High schoolers are dropping out to take high-wage, blue-collar jobs, says study. And that's a bad thing?


Is the lure of blue-collar jobs actually increasing high school drop-out rates? The answer is yes, according to a new study, "Who Needs a Fracking Education? The Educational Response to Low-Skill-Based Technological Change," by Elizabeth U. Cascia, Department of Economics, Dartmouth College, and Ayushi Narayan.

While there are many different types of blue-collar jobs in manufacturing, mining, oil and natural-gas drilling and more, Cascio’s study has determined that hydraulic fracturing or “fracking” is causing high school students to leave school and head for the oil fields. Cascio’s study explores the “educational response to fracking . . . showing that local labor demands from fracking have been biased toward low-skilled labor and males, reducing the return to high school completion among men. We also show that fracking has increased high school dropout rates of male teens, both overall and relative to females.”

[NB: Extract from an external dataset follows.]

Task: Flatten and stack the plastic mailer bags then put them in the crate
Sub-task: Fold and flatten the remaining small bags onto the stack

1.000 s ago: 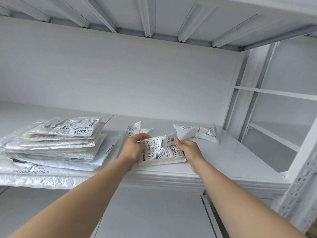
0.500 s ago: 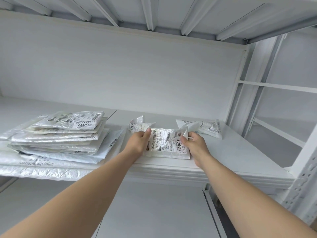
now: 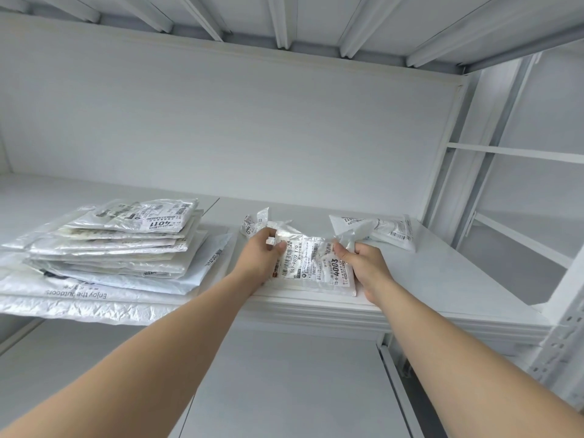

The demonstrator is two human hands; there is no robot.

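The left hand (image 3: 264,249) pinched the left edge of a small crinkled white plastic mailer bag with a printed label (image 3: 316,267), and the right hand (image 3: 360,262) gripped its crumpled right corner; the bag lay at the front lip of the white metal shelf (image 3: 442,273). At nine o'clock sat a stack of flattened white mailer bags (image 3: 120,251); at one o'clock, another crumpled white mailer (image 3: 388,230).

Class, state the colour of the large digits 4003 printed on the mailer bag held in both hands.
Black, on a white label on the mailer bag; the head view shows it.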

The study concludes that if it weren’t for fracking, teenage males would be dropping out of school at a lesser rate, “narrowing by about 11% between 2000 and 2013 instead of remaining unchanged.” Cascio accuses fracking of a “low-skill bias.” In other words, young people with low-skill levels are being lured into the fracking industry, which President Obama, in his State of the Union address in 2012, said could generate 600,00 jobs by 2020 and supply natural gas for almost 100 years. “Industry projections have suggested that 63% of new jobs are to be blue-collar jobs, suitable for those without high education,” quotes Cascio from an IHS Global Inc. report in 2014.